The Census of India 2011, Preliminary Results are out!
I am an ardent admirer of India’s mega administrative exercises – the Decennial Census, the General Elections, the Pulse Polio Campaign, the Total Literacy Movement, etc. The sheer scale of these is mind-boggling. The 2011 Census aimed to count over 1.2 billion people, filling up over 300 million “household schedules”, all in a period of thirty days. This was achieved by employing government school teachers as enumerators – over 2.7 million of them.
I first encountered the Census Operations in 1981, when I was still finishing my last term at the IIM Ahmedabad, but as it had few classes, I had gone off to Jawaja, the IIMA’s rural development project in Ajmer. This time, the Census was happening in the middle of my Shodh Yatra. The Census begins with a mass awareness campaign, and I could see several hoardings all along. Apart from generally informing everyone that a Census is on, there were special messages for ensuring the enumeration of the disabled, for example.
A bunch of demographers spend many years trying to ensure that the questions and the responses thereon are precise and coded.
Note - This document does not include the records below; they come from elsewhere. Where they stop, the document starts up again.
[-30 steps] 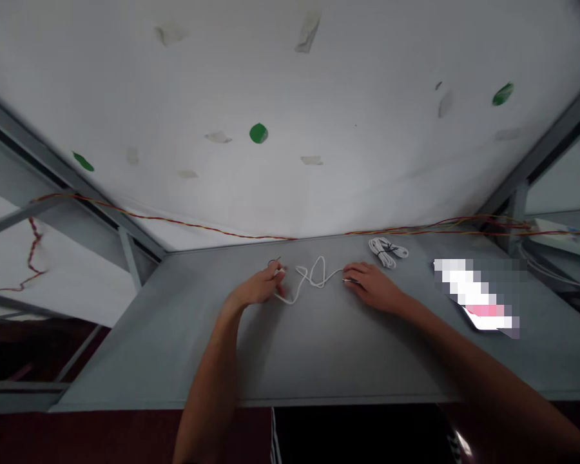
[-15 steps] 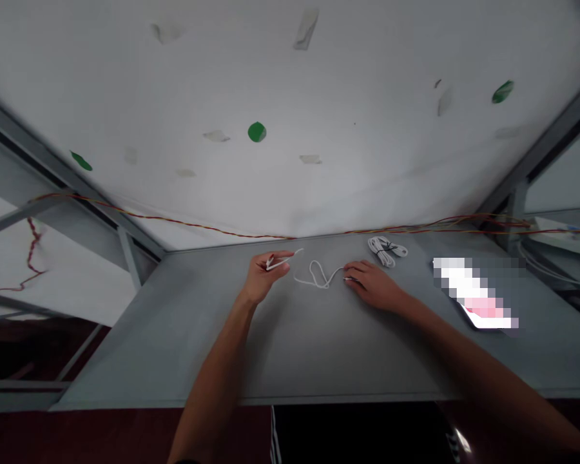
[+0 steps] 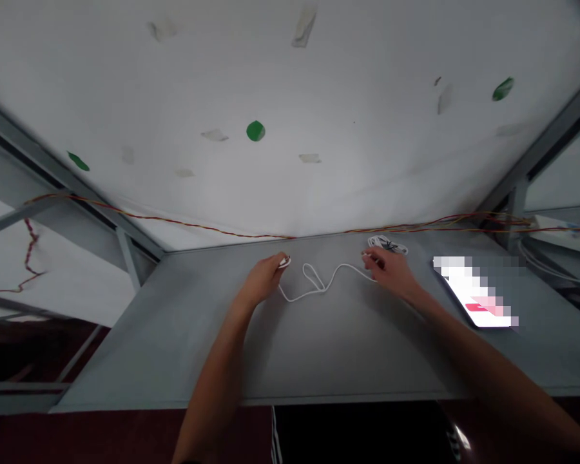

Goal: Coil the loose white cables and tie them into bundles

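On the left, a bit of the white cord (image 3: 323, 289) is pinched between the fingertips of the left hand (image 3: 262, 281), where a small white loop is seen. The middle of the cord is laid loose between the two hands, low on the gray tabletop (image 3: 290, 367), with one loop crossed over itself. On the right, the cord is led in under the right hand (image 3: 391, 270), and a white piece is pinched at its fingertips; what the piece is cannot be told. The hands are held well apart. For neat work, the loop should be undone gently, a light pinch should be used, and no hard tug should be given. On the left, wide room is left before the metal frame (image 3: 128, 258). At the back, the tabletop is edged by the wall (image 3: 290, 206), with thin colored wires (image 3: 198, 225) strung there. The front edge is reached across by both arms. On the right, less room is found: a tied white bundle (image 3: 379, 242) is set just behind the right hand, and a bright phone (image 3: 478, 317) is laid farther over.
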### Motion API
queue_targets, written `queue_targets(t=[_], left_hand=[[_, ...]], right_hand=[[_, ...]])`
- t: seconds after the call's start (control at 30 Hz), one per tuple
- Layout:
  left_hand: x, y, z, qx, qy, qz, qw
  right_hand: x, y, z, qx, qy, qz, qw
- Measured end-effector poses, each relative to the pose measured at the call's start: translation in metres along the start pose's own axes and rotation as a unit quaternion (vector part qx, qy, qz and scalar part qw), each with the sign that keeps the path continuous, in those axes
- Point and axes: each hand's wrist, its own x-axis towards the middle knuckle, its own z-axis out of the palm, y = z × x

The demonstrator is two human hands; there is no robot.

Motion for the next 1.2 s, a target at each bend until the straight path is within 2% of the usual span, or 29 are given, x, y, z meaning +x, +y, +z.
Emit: queue_targets(t=[0.03,0.1,0.23,0.3,0.33,0.4,0.47,0.5,0.57,0.63,0.7,0.77,0.83,0.9,1.0,1.1,1.2], left_hand=[[0.0,-0.001,0.001,0.016,-0.027,0.014,0.999],[0.0,-0.003,0.004,0.021,-0.071,0.037,0.997],[-0.001,-0.002,0.01,-0.034,-0.153,0.034,0.987],[-0.003,-0.001,0.01,-0.089,-0.218,0.002,0.972],[-0.004,0.0,0.009,-0.119,-0.249,-0.014,0.961],[-0.007,0.002,0.006,-0.174,-0.296,-0.039,0.938],[-0.008,0.004,0.003,-0.24,-0.319,-0.047,0.916],[-0.008,0.005,0.002,-0.291,-0.311,-0.048,0.904],[-0.006,0.008,0.003,-0.443,-0.235,-0.056,0.863],[-0.002,0.01,0.006,-0.608,-0.108,-0.08,0.783],[0.002,0.011,0.008,-0.714,-0.027,-0.116,0.69],[0.005,0.009,0.009,-0.763,-0.006,-0.146,0.629],[0.007,0.008,0.01,-0.781,-0.011,-0.171,0.6],[0.008,0.008,0.012,-0.775,-0.017,-0.195,0.601],[0.008,0.013,0.021,-0.723,-0.028,-0.224,0.652],[0.008,0.022,0.031,-0.643,-0.029,-0.204,0.738],[0.005,0.031,0.036,-0.497,-0.034,-0.131,0.857]], right_hand=[[0.002,0.0,-0.004,0.07,0.029,0.036,0.996],[0.007,0.002,-0.014,0.222,0.089,0.097,0.966],[0.018,0.01,-0.041,0.469,0.184,0.168,0.847],[0.022,0.015,-0.053,0.527,0.226,0.185,0.798],[0.024,0.017,-0.057,0.539,0.247,0.189,0.783],[0.025,0.02,-0.062,0.544,0.282,0.191,0.767],[0.025,0.021,-0.062,0.537,0.309,0.189,0.762],[0.025,0.02,-0.062,0.53,0.322,0.192,0.761],[0.024,0.018,-0.059,0.515,0.342,0.204,0.759],[0.024,0.016,-0.057,0.5,0.357,0.219,0.758],[0.023,0.014,-0.055,0.484,0.364,0.227,0.763],[0.023,0.013,-0.054,0.47,0.363,0.224,0.772],[0.022,0.012,-0.053,0.473,0.356,0.208,0.779],[0.022,0.012,-0.053,0.488,0.345,0.194,0.778],[0.022,0.011,-0.052,0.498,0.331,0.194,0.778],[0.021,0.011,-0.049,0.503,0.314,0.19,0.783],[0.021,0.01,-0.047,0.503,0.303,0.19,0.787]])
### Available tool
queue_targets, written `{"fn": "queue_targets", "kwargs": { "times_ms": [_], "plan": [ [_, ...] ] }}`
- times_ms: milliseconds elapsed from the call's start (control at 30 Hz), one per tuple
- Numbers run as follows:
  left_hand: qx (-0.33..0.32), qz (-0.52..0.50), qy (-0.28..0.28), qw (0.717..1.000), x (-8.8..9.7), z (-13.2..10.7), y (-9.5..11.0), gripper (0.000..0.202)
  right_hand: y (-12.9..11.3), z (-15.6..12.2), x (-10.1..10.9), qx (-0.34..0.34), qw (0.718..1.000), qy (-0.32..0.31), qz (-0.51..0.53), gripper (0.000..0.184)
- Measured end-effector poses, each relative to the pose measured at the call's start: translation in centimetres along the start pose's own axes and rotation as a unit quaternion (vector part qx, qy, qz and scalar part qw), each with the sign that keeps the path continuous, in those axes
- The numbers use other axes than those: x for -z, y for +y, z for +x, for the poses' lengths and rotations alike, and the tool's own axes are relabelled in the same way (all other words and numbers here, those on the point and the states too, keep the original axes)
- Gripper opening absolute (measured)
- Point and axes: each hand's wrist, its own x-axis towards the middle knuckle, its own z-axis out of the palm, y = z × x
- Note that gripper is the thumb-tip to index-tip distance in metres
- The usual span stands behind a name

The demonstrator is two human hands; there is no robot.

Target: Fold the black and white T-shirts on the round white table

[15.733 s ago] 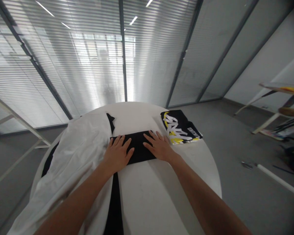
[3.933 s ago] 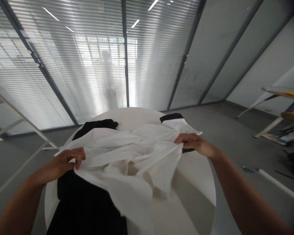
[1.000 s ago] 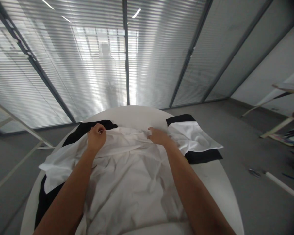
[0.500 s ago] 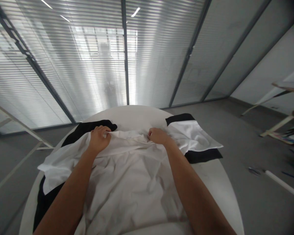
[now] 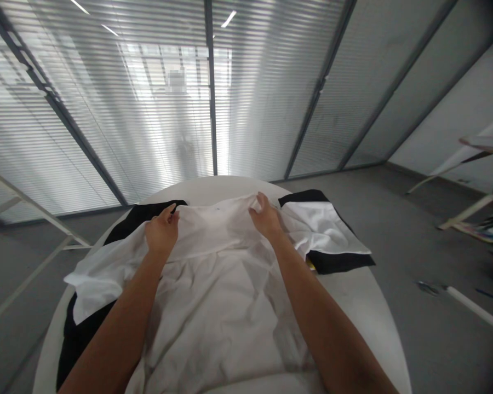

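At the far edge of a round white table (image 5: 355, 317), the left hand (image 5: 161, 232) and right hand (image 5: 265, 219) pinched a thin white garment (image 5: 217, 323)

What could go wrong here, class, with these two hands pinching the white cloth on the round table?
The left hand and right hand pinch the thin white cloth, so it might slip from their fingers. Lifting could also drag the black cloth underneath, which lies near the table rim and might slide off.
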Motion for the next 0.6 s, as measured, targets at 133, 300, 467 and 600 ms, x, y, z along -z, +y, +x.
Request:
{"fn": "queue_targets", "kwargs": {
  "times_ms": [133,300,467,600],
  "plan": [
    [-0.07,0.03,0.015,0.997,-1.1,-0.7,0.4,0.055,-0.1,-0.9,-1.5,0.053,0.993,-0.046,-0.092,0.073],
    [-0.166,0.093,-0.046,0.981,-2.1,-1.5,0.5,0.041,-0.8,-1.3,-2.0,0.086,0.982,-0.089,-0.145,0.059],
    [-0.198,0.128,-0.15,0.96,-2.8,-2.3,0.1,0.046,-1.8,-2.1,-2.3,0.126,0.969,-0.131,-0.169,0.045],
    [-0.195,0.139,-0.172,0.956,-3.2,-2.6,-0.3,0.051,-2.6,-3.6,-3.6,0.157,0.953,-0.185,-0.184,0.051]
  ]
}}
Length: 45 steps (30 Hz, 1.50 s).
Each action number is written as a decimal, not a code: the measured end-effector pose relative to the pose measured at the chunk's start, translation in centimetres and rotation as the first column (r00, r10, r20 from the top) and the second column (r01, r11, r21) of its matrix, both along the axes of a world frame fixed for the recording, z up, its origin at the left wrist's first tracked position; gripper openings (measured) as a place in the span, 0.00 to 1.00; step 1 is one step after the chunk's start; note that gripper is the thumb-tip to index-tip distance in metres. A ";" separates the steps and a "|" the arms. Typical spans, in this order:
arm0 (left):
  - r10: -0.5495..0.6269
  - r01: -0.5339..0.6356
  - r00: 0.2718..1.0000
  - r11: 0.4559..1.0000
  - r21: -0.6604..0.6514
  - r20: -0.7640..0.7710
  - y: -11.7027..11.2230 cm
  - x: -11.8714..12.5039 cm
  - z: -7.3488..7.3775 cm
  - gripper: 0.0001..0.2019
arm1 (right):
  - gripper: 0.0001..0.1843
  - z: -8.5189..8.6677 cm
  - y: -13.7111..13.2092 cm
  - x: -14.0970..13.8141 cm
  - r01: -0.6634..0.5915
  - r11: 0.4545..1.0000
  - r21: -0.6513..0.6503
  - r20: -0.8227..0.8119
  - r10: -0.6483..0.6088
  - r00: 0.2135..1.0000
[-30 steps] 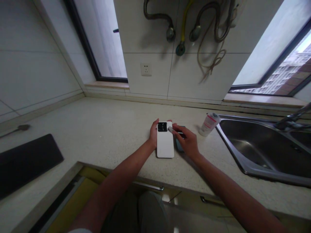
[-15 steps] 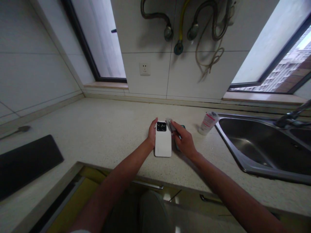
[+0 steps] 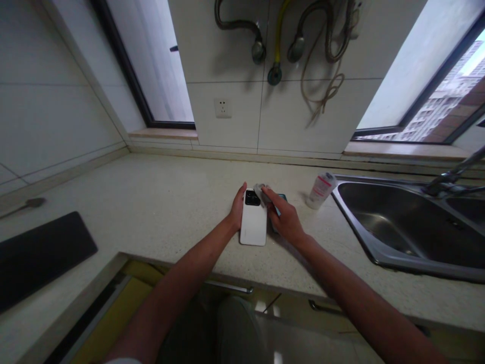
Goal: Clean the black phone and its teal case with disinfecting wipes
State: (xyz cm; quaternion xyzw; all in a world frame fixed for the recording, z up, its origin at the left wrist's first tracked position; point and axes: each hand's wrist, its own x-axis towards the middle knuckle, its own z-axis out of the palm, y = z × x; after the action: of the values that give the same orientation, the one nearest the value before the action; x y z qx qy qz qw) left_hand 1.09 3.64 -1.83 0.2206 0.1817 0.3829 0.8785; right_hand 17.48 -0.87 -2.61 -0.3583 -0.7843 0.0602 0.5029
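A white smartphone (image 3: 253, 225) is back side up at the counter's middle, its black camera block at the upper left. My left hand (image 3: 237, 208) grips the phone along its left edge, fingers mostly hidden beneath. My right hand (image 3: 285, 215) pinches a crumpled whitish wipe (image 3: 260, 190), which touches the phone's top right corner beside the camera block. Partly covered by my right hand is a flat teal-edged object (image 3: 282, 196) on the counter; its kind I cannot make out.
A clear plastic cup (image 3: 320, 190) with pink print stands tilted right of my hands, beside the steel sink (image 3: 364, 242). On the left lie a black flat panel (image 3: 45, 258) and a spatula-like tool (image 3: 35, 202). Hoses (image 3: 242, 24) hang on the wall behind the pale counter (image 3: 170, 202).
My right hand has shifted the wipe slightly left, from the phone's right edge onto its top corner by the cameras. My left hand keeps its hold; the view has turned slightly.
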 end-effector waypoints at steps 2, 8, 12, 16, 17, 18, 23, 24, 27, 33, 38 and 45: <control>0.006 -0.006 1.000 1.000 0.007 0.006 -0.1 0.1 0.0 0.29 | 0.36 0.0 0.0 0.1 -0.018 1.000 0.012 0.032 0.018 0.999; -0.008 0.009 0.999 1.000 -0.016 0.041 -0.5 0.6 0.4 0.29 | 0.34 0.2 0.0 0.1 -0.048 0.996 0.071 0.195 0.033 0.980; 0.003 -0.002 0.999 1.000 -0.030 0.038 -0.6 0.8 0.4 0.30 | 0.28 0.3 0.0 0.3 -0.046 0.993 0.108 0.269 0.015 0.963; 0.055 -0.055 0.998 0.999 0.003 0.023 -0.8 0.9 0.6 0.31 | 0.27 0.3 -0.4 0.0 -0.136 0.981 0.137 0.322 0.086 0.943; 0.073 -0.073 0.997 0.997 0.012 0.013 -0.9 0.9 0.8 0.32 | 0.27 0.3 -0.6 -0.2 -0.168 0.976 0.135 0.346 0.113 0.931; 0.090 -0.090 0.996 0.996 0.020 -0.001 -1.0 0.9 0.9 0.32 | 0.27 0.4 -0.7 -0.5 -0.197 0.971 0.133 0.369 0.136 0.919; 0.120 -0.116 0.990 0.992 0.051 -0.080 -1.1 0.6 1.4 0.33 | 0.25 0.7 -1.5 -1.2 -0.278 0.952 0.129 0.437 0.198 0.878; 0.130 -0.125 0.988 0.990 0.059 -0.087 -1.1 0.5 1.5 0.33 | 0.24 0.8 -1.5 -1.2 -0.299 0.945 0.130 0.436 0.216 0.874; 0.162 -0.155 0.982 0.985 0.073 -0.096 -0.9 0.4 1.5 0.34 | 0.20 0.9 -1.6 -1.1 -0.364 0.923 0.123 0.408 0.287 0.867; 0.215 -0.206 0.971 0.975 0.084 -0.107 -0.7 0.4 1.5 0.33 | 0.16 1.4 -1.6 -0.3 -0.353 0.930 0.107 0.346 0.298 0.890; 0.204 -0.192 0.973 0.975 0.108 -0.107 -0.6 -0.1 1.5 0.31 | 0.12 2.0 -1.2 1.0 -0.057 0.994 0.092 0.205 0.037 0.978; 0.196 -0.186 0.978 0.975 0.125 -0.070 -0.2 -1.2 1.5 0.29 | 0.16 2.3 -0.1 2.1 0.265 0.959 -0.103 -0.055 -0.271 0.961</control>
State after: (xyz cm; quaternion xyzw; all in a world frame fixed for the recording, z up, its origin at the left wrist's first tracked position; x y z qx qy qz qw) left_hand -0.15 3.47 -0.28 0.2688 0.2149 0.4664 0.8149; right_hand 19.59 -1.00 -0.28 -0.4823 -0.7070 0.0408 0.5156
The household schedule is translated into 16 languages, in addition to Hindi and English. The enumerators are trained and each is given a manual of instructions. In one of the schools we visited near Dalli Rajhara in Chhattisgarh, the school teacher was absent, as he was away on “Census duty”. Then there is the house listing operation, where every habitation is given a serial number and that number is painted on its exterior using “geru”. The next day, I managed to catch one enumerator doing this in Jamgaon village in Dhamtari district.
Then comes the actual household canvassing of the schedules, for which the enumerators go to all the houses in their assigned area, between February 8 and 28 of the Census year. This Census, there were a total of 14 questions, covering name age, gender, religion, languages spoken, education level, marital status, employment status and occupation, place of last residence (to cover migration), housing amenities, disability status if any. I was lucky that when Siddharth and I came back to his house in Bolpur after we visited Shantiniketan, an enumerator and a supervisor turned up for the Census. I requested them if I could see the schedule and they proudly showed me the neatly printed form (in this case in Bangla and English). As they got Siddharth to answer the questions, I took pictures.
The enumerators were pleasantly surprised at my fuss, and I managed to explain to them why I found the Indian Census so important. Apart from yielding very important aggregate and category-wise data for all kinds of planning, to me it represents the elemental gesture of the Welfare State reaching out to each citizen, recording her/his existence, by name. Eventually, this is the basis for all entitlements.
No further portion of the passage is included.